The following diagram shows a reference architecture illustrating the components of a data ingestion subsystem in SAP:

Data ingestion subsystem in SAP

This data ingestion subsystem architecture includes the following components:

# Component Details
1 Data ingestion subsystem Prepares and processes enterprise data to generate vector embeddings. These embeddings are then stored in a suitable vector database on Google Cloud. Optionally, you can store your enterprise data on Google Cloud.
2 ABAP SDK for Google Cloud The SDK handles communication between the data ingestion subsystem and various Google Cloud services.
3 Data storage Optional. Google Cloud data storage solution such as BigQuery or Cloud Storage, used for storing enterprise data, both structured and unstructured. For more information, see Store enterprise data in Google Cloud.
4 Embeddings model (Vertex AI) AI models that generate embeddings from various enterprise data sources.
5 Vector Search products Stores embeddings in a vector database such as Cloud Storage or BigQuery, where you can perform semantic search.

Data ingestion subsystem

This section explains the data ingestion subsystem that transforms your enterprise data into embeddings, and stores the embeddings in a vector database for use with RAG-capable generative AI applications. This subsystem can process a wide range of SAP data, including documents, images, business rules, and prompts, to generate embeddings.

Prepare enterprise data

Before deploying your RAG-capable generative AI application for the first time, you need to load embeddings for existing enterprise data from your SAP system. You can handle this by building new batch programs or reusing existing ones that can read your enterprise data in manageable chunks.

Once you've performed the initial load of data and embeddings, your data ingestion subsystem needs to keep up with any changes in your SAP data. Whether it's new records, updates to existing ones, or deletions, the vector search index needs to reflect these changes. To do this, you can use appropriate spots within the SAP application development framework such as Business Add-Ins (BAdIs) and RAP Event Handlers. This ensures your embeddings stay current and your AI applications always have the latest information.

Store enterprise data in Google Cloud (optional)

SAP systems can contain both structured and unstructured enterprise data. Optionally, you can store this enterprise data in Google Cloud for retrieval from the serving subsystem.

To store your enterprise data, you can use the following Google Cloud services:

Generate embeddings from enterprise data

To generate text and multimodal embeddings from your enterprise data, you can use embedding models with the Vertex AI SDK for ABAP.

Embeddings are essentially numerical codes that represent text, images, or videos in a way that captures how they are related. Applications use these codes to understand and generate language, recognizing even the most complex meanings and relationships within your specific content. The process works by transforming text, images, and videos into lists of numbers, known as vectors, which are designed to effectively capture the meaning of the original content.

Store the embeddings

To efficiently store and search the embeddings generated from your SAP enterprise data, you can use Google Cloud's vector search products, which act as a vector database.

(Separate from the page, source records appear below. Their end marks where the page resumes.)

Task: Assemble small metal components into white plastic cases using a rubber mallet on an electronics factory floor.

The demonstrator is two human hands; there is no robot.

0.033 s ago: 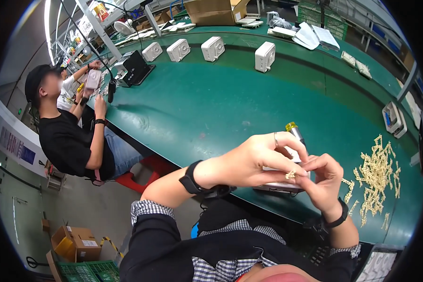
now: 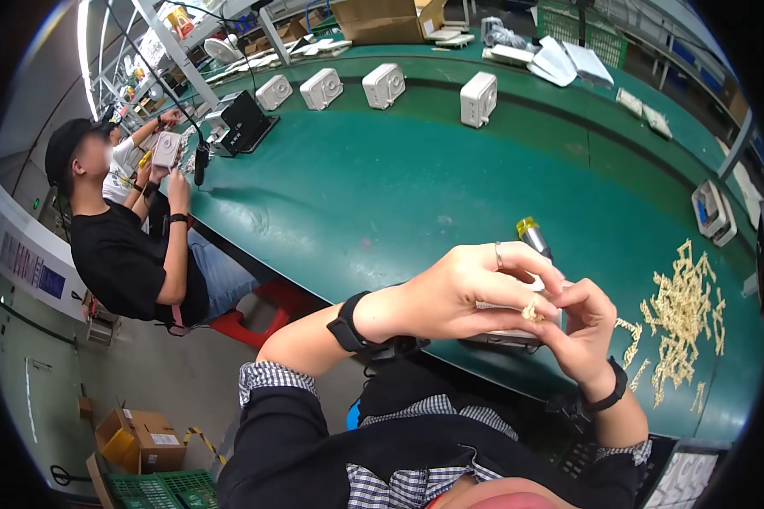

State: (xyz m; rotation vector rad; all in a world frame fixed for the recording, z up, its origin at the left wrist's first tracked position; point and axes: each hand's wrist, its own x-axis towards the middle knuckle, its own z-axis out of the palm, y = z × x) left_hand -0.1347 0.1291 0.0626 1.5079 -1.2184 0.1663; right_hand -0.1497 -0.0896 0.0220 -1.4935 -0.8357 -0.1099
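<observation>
My left hand (image 2: pixel 475 293) pinches a small cream plastic piece (image 2: pixel 531 312) between thumb and fingers. Its fingertips meet those of my right hand (image 2: pixel 587 327), which is closed in a pinch; whatever its fingers hold is hidden. Below both hands, at the near edge of the bench, lies a pale box-shaped housing (image 2: pixel 505 338), mostly covered by my fingers. Just beyond the hands is a tool with a yellow end and a metallic body (image 2: pixel 532 235). To the right of my right hand spreads a loose pile of cream plastic pieces (image 2: pixel 681 318).
White housings (image 2: pixel 479 99) stand in a row along the far side of the green bench (image 2: pixel 356 195). A black device (image 2: pixel 242 123) stands at the far left. A small tray (image 2: pixel 713 214) sits at the right. A co-worker (image 2: pixel 127 229) sits on the left, handling a white housing.
My hands have shifted very slightly, and the cream piece between my left fingers has turned a little. The co-worker's hands and housing have moved slightly.
</observation>
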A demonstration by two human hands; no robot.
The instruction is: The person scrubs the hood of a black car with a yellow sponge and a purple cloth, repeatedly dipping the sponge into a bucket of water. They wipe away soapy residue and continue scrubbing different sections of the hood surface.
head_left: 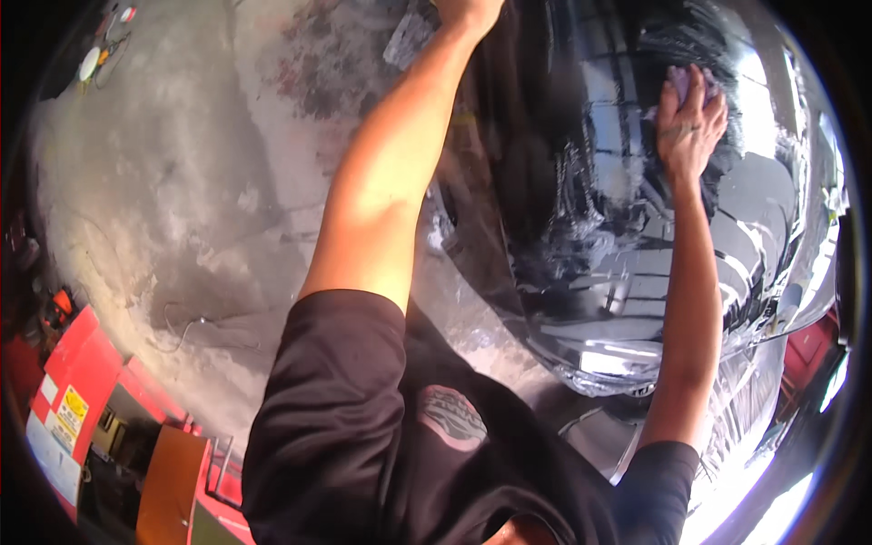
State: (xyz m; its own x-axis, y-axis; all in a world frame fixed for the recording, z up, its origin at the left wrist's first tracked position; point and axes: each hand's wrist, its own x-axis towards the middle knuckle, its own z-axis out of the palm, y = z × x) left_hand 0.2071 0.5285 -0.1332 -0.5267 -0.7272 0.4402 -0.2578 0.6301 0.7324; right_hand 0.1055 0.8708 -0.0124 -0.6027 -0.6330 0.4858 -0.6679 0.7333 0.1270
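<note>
A glossy black car body panel [627, 263] curves through the right half of the view, with whitish, wet-looking streaks smeared over it. My right hand [692, 132] lies on this panel near its upper right, the fingers spread over a small crumpled lilac wad [698, 82] and pressing it to the surface. Whether the wad is cloth or sponge I cannot make out. My left arm stretches up to the top edge, beside the panel's left side. Of my left hand [468, 13] only the wrist and back show; its fingers are cut off by the frame.
Stained grey concrete floor [182, 173] spreads over the left side. Red cabinets [86, 363] and a brown board [168, 486] stand at the lower left. A thin cable [173, 338] lies on the floor. Small round items [89, 64] sit at the far left.
</note>
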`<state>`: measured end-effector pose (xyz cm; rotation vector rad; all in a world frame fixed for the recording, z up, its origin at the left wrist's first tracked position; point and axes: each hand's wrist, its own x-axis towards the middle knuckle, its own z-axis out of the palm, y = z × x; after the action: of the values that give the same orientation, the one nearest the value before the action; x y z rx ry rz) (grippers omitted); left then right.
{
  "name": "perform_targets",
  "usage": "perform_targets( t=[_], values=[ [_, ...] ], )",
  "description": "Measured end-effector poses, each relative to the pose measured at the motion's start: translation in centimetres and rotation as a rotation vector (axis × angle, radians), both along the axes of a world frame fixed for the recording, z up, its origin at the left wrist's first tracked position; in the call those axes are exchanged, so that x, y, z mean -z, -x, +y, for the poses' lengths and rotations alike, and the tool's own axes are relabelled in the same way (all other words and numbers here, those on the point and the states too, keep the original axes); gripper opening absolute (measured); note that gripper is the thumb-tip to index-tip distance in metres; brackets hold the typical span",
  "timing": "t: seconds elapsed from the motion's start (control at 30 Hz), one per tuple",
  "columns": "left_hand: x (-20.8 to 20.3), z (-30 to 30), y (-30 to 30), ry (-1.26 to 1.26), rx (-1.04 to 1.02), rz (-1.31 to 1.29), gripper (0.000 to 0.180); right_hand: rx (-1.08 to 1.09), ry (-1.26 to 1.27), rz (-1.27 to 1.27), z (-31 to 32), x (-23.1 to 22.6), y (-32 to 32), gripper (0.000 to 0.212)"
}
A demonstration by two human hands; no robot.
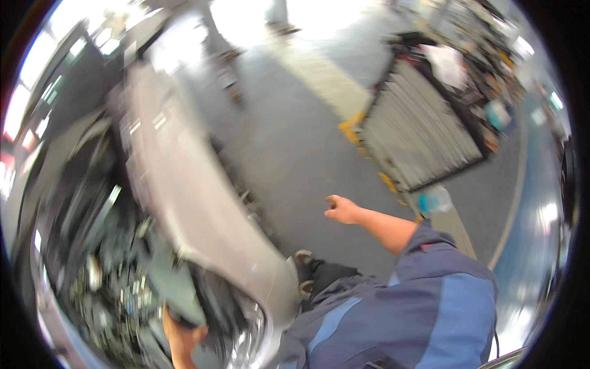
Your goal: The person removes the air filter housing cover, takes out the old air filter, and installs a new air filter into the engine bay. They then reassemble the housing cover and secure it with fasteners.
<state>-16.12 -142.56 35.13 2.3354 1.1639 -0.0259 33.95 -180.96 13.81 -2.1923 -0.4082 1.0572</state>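
Observation:
Beside the open engine bay (132, 295) of a car, at the lower left, is my left hand (181, 335). Its thumb and fingers close round a small dark thing, too blurred to name, near the headlight (249, 332). My right hand (343, 210) hangs over the grey floor, away from the car, with its fingers loosely bent and apart. Nothing shows in it. The pale fender (184, 178) runs between my two hands.
A large black-framed case with a ribbed pale panel (421, 120) stands to the right, with assorted items behind it. Close to its near corner is a clear blue-tinted bottle (435, 201). Yellow markings (351, 128) cross the floor. My shoe (303, 258) is beside the car.

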Motion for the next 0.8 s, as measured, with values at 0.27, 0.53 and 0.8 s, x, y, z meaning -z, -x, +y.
perform_targets(
  t=[0.27, 0.53, 0.8],
  values=[
    [-1.8, -2.9, -0.1, -0.124, -0.006, 0.322, 0.156, -0.63, -0.532, -0.287, 22.9, -20.2, 10.2, 0.044],
    [-2.1, -2.9, -0.8, -0.11, -0.086, 0.254, 0.145, -1.275, -0.471, -0.698, 52.0, -28.6, 21.1, 0.043],
    [-4.6, -2.8, -1.4, -0.095, -0.133, 0.209, 0.14, -1.765, -0.133, -1.161, 63.1, -23.9, 29.8, 0.062]
  ],
)
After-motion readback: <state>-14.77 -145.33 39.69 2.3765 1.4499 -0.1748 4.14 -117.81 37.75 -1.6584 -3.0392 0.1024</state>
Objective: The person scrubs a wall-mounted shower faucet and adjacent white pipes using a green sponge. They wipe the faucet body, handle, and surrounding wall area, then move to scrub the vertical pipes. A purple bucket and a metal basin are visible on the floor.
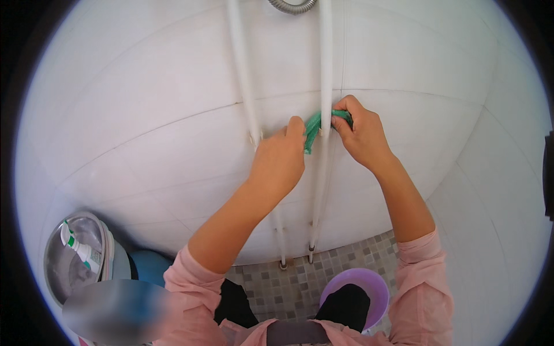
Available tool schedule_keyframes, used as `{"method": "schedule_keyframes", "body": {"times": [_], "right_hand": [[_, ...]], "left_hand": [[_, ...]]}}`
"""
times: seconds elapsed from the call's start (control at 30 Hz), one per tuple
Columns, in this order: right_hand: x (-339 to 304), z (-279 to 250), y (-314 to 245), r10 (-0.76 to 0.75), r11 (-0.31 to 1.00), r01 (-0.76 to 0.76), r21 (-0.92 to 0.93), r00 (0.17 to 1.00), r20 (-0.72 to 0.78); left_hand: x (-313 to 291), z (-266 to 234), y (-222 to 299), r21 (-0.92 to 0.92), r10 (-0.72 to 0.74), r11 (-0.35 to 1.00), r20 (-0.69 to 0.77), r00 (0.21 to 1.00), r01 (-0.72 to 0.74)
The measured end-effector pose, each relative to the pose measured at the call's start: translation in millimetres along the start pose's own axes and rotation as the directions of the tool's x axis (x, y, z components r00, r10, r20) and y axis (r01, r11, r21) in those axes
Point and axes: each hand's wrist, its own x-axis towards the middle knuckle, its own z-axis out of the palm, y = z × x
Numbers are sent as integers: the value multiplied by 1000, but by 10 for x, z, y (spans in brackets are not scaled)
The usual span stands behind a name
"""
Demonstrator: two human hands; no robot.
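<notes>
A green cloth (312, 130) passes behind the right one of two white vertical pipes (326, 63), so it comes out on both sides. My left hand (279, 155) is closed on the cloth's left end, between the two pipes. On the other side, my right hand (362, 130) pinches the right end between thumb and fingers. Part of the cloth is hidden behind the pipe and inside my hands. The left pipe (243, 69) stands just beyond my left hand, near a small bracket.
White tiled walls (144, 86) surround the pipes. A purple basin (378, 291) stands on the grey mosaic floor (283, 291) by my leg. At lower left are a metal basin (63, 271), a white-and-green spray bottle (86, 254) and a blue container (149, 266). A metal hose (293, 7) shows at the top.
</notes>
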Motion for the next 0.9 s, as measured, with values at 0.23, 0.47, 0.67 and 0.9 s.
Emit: {"method": "schedule_keyframes", "body": {"times": [0.23, 0.47, 0.67, 0.9], "right_hand": [[-103, -13, 84, 29, 1000, -30, -7, 999, -24], [-176, -164, 176, 112, 994, -112, -18, 994, 11], [-41, -22, 24, 11, 1000, -10, -21, 1000, 10], [-100, -18, 120, 70, 998, -70, -4, 997, 15]], "left_hand": [[132, 34, 95, 24, -27, 999, 21, 999, 27], [230, 94, 75, -13, -4, 1000, -25, 1000, 4], [-41, 10, 5, -72, -89, 993, 35, 995, 92], [54, 53, -30, -23, -44, 999, 31, 999, 45]]}}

To store the embeddings for your SAP enterprise data, choose a vector database from the following list:

Design considerations

The following are key design considerations for choosing a vector database:

  • Performance: Factors such as indexing speed for new vectors, search speed (latency), scalability, trade-off between retrieving all relevant results (recall) and only the most relevant ones (precision).
  • Data characteristics: Size of embedding vectors, size of vector dataset and data distribution impact cost, performance and indexing.
  • Features: Supported distance functions such as Euclidean algorithm and cosine similarity, ability to do filtering, combining keyword and vector search, and support for approximate nearest neighbors (ANN) search.
  • Integration: Existing integration and ease of data ingestion from your applications.
  • Cost: Pricing model, storage, and query costs corresponding to the data and search volume.

To enable efficient search and analysis, store the embeddings in a vector database, along with the identifiers that link them back to their source data.

The decision to store enterprise data in a Google Cloud storage solution depends primarily on the location of your serving subsystem:

  • If your serving subsystem is SAP, then storing enterprise data outside of SAP is optional, as you already have access to your enterprise data within SAP.

  • If your serving subsystem resides outside of SAP, such as App Engine, then you might need to store your enterprise data in an appropriate Google Cloud storage solution for efficient data retrieval. You can avoid this if your serving subsystem can make remote calls into SAP to retrieve the data.

Explore how to generate and store embeddings

This section explains how to generate and store embeddings from your enterprise data. There are two primary patterns for generating and storing embeddings:

  • Generate embeddings in SAP: Generate embeddings from the enterprise data residing in your SAP ERP system by using a suitable embeddings model with the Vertex AI SDK for ABAP, and store them in a vector database.

  • Generate embeddings in Google Cloud: Generate embeddings from the enterprise data residing in a storage medium on Google Cloud by using a serverless approach, such as Cloud Run functions or BigQuery, and store them in a vector database.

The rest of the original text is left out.